Every line that contains the word "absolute" is to be copied from the listing.

BEGIN

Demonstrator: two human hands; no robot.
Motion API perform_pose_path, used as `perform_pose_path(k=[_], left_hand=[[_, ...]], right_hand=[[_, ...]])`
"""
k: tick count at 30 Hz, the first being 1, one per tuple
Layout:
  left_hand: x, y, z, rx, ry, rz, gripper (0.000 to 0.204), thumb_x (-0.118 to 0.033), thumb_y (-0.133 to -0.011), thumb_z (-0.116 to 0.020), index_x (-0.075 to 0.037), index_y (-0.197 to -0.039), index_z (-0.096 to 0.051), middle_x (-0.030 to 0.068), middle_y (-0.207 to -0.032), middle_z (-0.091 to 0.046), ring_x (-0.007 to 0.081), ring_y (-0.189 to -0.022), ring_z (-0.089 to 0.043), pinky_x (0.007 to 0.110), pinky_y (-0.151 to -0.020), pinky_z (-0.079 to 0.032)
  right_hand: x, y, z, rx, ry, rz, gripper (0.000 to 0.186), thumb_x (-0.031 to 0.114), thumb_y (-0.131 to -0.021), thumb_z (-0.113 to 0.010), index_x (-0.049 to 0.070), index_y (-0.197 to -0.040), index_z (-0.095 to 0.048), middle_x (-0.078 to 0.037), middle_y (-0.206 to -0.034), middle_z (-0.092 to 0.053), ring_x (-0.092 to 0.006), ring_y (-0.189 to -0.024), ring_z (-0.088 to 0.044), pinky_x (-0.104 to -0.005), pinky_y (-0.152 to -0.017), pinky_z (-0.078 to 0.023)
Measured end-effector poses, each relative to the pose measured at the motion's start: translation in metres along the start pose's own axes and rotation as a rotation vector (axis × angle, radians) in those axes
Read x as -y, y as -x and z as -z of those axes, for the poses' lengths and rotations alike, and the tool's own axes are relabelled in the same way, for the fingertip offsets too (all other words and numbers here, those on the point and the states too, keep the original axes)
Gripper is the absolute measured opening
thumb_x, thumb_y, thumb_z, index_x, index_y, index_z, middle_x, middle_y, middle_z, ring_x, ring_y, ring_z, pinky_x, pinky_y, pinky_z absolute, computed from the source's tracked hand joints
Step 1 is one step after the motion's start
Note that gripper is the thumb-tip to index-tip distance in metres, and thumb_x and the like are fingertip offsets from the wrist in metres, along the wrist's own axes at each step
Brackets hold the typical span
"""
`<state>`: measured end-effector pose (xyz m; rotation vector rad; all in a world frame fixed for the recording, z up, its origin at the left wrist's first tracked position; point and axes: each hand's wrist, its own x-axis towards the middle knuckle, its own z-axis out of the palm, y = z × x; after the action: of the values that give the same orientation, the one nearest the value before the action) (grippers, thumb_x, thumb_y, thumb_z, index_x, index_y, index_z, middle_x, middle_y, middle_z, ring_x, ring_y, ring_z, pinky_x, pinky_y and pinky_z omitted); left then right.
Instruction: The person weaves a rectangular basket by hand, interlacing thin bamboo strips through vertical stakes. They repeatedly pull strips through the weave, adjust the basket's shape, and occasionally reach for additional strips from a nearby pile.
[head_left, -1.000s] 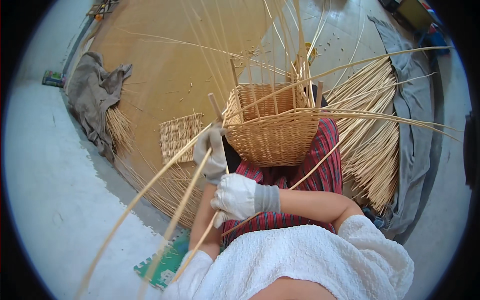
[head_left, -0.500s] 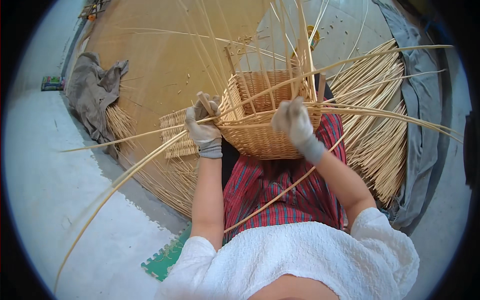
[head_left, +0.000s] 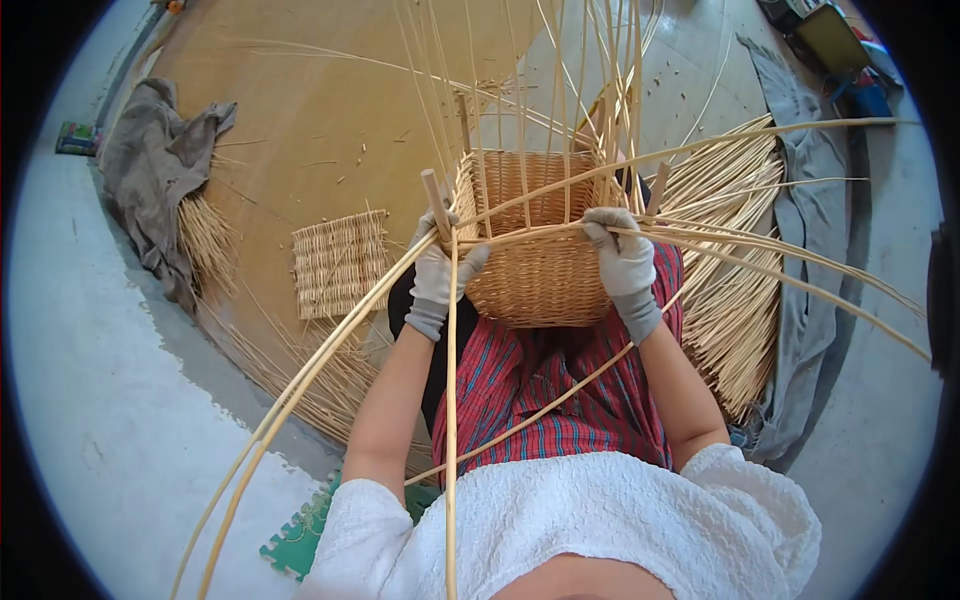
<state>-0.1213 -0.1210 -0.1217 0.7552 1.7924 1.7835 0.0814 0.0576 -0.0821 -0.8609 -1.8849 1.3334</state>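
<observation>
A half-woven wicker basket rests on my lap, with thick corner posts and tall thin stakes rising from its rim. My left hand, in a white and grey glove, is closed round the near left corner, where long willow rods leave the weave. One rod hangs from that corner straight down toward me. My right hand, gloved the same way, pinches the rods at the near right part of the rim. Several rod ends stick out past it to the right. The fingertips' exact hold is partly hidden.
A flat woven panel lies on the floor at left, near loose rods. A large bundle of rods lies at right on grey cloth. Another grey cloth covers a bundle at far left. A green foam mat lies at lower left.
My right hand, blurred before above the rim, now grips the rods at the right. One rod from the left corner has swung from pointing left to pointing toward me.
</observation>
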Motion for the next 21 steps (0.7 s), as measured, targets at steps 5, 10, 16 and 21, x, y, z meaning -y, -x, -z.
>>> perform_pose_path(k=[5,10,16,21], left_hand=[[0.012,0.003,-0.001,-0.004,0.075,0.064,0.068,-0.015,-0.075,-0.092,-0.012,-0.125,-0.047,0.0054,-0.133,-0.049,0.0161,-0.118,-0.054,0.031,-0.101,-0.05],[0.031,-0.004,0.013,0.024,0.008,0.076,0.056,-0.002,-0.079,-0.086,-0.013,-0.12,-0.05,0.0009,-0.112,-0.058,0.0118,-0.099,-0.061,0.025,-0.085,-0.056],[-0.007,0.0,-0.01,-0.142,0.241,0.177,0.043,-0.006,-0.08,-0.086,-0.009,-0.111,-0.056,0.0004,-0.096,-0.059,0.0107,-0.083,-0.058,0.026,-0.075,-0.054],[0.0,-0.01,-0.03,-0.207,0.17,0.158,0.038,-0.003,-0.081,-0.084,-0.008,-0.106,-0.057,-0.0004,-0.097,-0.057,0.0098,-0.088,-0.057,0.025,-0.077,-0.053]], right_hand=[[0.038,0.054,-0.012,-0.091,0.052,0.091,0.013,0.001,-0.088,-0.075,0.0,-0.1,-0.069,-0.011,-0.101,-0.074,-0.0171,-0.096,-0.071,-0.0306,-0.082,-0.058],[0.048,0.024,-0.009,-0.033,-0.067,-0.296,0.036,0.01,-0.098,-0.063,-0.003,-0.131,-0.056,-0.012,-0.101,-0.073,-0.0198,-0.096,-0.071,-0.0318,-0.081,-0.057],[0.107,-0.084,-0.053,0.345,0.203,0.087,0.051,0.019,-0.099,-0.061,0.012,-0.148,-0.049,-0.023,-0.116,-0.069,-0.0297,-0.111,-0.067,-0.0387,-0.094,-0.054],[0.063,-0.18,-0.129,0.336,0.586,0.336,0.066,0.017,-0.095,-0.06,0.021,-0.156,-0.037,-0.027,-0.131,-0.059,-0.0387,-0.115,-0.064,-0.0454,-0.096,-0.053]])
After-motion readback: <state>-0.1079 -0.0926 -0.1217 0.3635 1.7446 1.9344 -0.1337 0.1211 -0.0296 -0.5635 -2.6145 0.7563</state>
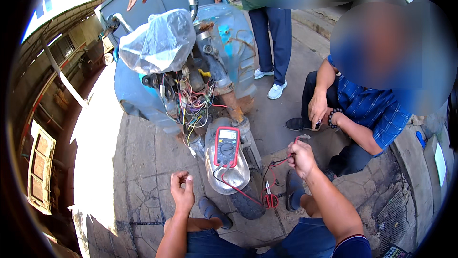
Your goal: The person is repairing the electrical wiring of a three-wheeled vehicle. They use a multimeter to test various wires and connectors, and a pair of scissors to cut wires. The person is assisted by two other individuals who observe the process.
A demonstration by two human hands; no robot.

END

• _PROBLEM SOLUTION_:
Gripper is the absolute measured opening
thumb_x, thumb_y, thumb_z, index_x, index_y, index_z, middle_x, middle_y, middle_z, ring_x, ring_y, ring_z, pinky_x, pinky_y, pinky_z absolute, computed from the source's tracked hand joints

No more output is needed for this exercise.